Figure. Comparison of PFGE patterns of NotI-digested chromosomes of Vibrio cholerae O1 isolates from Kuwait with those of isolates obtained from various years (indicated by last 4 digits) from Kolkata, India. The...

We studied the genotype of ctxB using a double-mismatch amplification mutation PCR (i.e., mismatches in both primers). PCR with classical ctxB-specific primers ctxBF4/ctxBRvCla yielded an amplicon of 191 bp, but not with Haitian ctxB specific primers ctxBF3/ctxBRvCla, indicating that the isolates had a ctxB of classical biotype (genotype 1) (5,6). Mismatch amplification mutation assay PCR (MAMA-PCR, i.e., mismatch in only 1 primer) with Haitian-specific tcpA primers tcpAF2/tcpARev produced an amplicon of 167 bp but not with El Tor tcpA–specific primers tcpAF1/tcpAElRev, suggesting these isolates had the Haitian variant tcpA (2). MAMA-PCR for rtxA with El Tor–specific primer pair rtxAF/rtxAR1 yielded a 187-bp amplicon but no amplicon for Haitian variant primer pair rtxAF/rtxAR2, suggesting the occurrence of rtxA of El Tor variety (2). The isolates possessed El Tor type rstR because they produced a 500-bp amplicon with primer pair rstR2/rstA3R (7). The isolates were positive for rstC, a repeat sequence activator found in El Tor biotype, because they yielded an amplicon of 238 bp with primer pair rstC1/rstC2 (8). rstB is required for CTXϕ phage integration. The Haitian strain has a GTA deletion at positions 77–79. MAMA-PCR with primer pair rstB F1/rstB R1 produced a 160-bp amplicon, suggesting the absence of deletion in El Tor type rstB (2). The isolates had CTXϕ integrated in the large chromosome with RS element downstream because they produced a 766-bp amplicon with CII F/CII R primers (9). PCR sequencing with primers Zot F/ctxA R indicated the presence of 4 heptad (TTTTGAT) repeats in the ToxR binding region of ctxAB promoter, similar to El Tor biotype (2). Both isolates possessed vibrio seventh pandemic islands I and II, typical of El Tor biotype as assessed by PCRs with a variety of primers (10). Clonal relationship studied by pulsed-field gel electrophoresis suggested that isolates from the Kuwaiti patients were similar to each other and closer to Indian isolates of 2004 (Figure). Cholera is endemic to India; many El Tor variants circulate there (2).
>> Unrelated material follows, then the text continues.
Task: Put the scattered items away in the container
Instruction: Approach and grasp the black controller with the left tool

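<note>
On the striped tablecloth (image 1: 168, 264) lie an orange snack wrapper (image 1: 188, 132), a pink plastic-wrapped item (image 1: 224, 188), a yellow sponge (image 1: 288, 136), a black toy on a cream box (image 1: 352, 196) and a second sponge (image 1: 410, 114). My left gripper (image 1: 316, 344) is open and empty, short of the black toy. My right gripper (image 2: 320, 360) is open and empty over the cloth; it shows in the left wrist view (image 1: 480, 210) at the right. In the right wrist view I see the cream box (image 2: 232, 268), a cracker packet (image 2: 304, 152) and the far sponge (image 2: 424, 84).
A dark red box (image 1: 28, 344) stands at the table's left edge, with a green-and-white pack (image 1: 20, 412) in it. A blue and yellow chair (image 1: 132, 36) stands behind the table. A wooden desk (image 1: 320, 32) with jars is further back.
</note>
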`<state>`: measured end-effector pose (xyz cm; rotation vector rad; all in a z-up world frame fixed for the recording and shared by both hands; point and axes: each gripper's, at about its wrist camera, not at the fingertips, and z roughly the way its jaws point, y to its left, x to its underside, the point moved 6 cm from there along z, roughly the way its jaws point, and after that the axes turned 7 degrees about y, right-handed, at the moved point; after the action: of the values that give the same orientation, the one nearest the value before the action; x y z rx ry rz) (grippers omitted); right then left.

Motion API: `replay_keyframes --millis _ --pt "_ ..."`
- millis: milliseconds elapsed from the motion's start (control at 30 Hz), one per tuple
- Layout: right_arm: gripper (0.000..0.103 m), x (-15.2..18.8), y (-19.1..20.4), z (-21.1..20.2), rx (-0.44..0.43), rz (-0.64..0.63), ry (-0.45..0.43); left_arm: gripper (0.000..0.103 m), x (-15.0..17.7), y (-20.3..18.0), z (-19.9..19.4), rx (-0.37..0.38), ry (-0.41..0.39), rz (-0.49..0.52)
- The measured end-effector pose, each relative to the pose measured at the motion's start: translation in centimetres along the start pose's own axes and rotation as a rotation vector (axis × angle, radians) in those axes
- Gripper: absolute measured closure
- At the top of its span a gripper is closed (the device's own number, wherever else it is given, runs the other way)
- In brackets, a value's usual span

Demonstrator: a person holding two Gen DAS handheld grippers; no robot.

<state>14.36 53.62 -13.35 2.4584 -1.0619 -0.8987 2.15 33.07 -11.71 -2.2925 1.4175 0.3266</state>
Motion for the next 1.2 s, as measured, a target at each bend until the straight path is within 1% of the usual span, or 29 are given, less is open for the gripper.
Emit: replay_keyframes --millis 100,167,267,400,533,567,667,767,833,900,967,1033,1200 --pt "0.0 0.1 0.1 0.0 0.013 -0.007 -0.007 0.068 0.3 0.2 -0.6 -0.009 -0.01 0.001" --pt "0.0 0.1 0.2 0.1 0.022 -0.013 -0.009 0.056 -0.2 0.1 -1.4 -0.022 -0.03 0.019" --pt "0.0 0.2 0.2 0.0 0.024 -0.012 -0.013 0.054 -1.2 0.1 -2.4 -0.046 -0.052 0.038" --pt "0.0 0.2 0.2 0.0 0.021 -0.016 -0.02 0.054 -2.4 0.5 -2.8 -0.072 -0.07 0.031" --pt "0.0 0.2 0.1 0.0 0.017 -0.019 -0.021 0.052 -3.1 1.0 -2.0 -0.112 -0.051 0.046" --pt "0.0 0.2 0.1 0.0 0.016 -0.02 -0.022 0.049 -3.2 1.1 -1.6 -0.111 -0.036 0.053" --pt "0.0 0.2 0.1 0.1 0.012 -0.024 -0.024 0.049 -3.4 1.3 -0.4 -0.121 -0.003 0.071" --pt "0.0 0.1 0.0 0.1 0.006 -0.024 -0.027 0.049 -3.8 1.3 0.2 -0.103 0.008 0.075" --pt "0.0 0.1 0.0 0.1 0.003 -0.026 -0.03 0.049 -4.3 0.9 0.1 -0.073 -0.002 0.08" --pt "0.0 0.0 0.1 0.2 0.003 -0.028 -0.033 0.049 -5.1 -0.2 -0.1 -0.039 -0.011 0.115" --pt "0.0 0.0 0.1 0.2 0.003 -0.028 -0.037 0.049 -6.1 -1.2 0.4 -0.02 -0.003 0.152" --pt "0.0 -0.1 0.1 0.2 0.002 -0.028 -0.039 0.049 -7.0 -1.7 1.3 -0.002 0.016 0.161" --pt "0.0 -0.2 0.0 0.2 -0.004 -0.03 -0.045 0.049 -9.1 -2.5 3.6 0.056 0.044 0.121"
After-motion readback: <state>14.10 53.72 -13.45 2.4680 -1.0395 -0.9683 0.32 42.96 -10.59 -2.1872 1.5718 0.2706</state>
We showed that the strain causing cholera in Iraq did not have the typical El Tor characteristics but instead had mixed characteristics of El Tor, classical, and Haitian strains. Altered strains of V. cholerae O1 might have implications for disease severity and vaccine efficacy (1). El Tor variants seem to be sweeping the world. We wonder whether they could replace the archetypal El Tor strain and become the causative agent of the eighth pandemic of cholera.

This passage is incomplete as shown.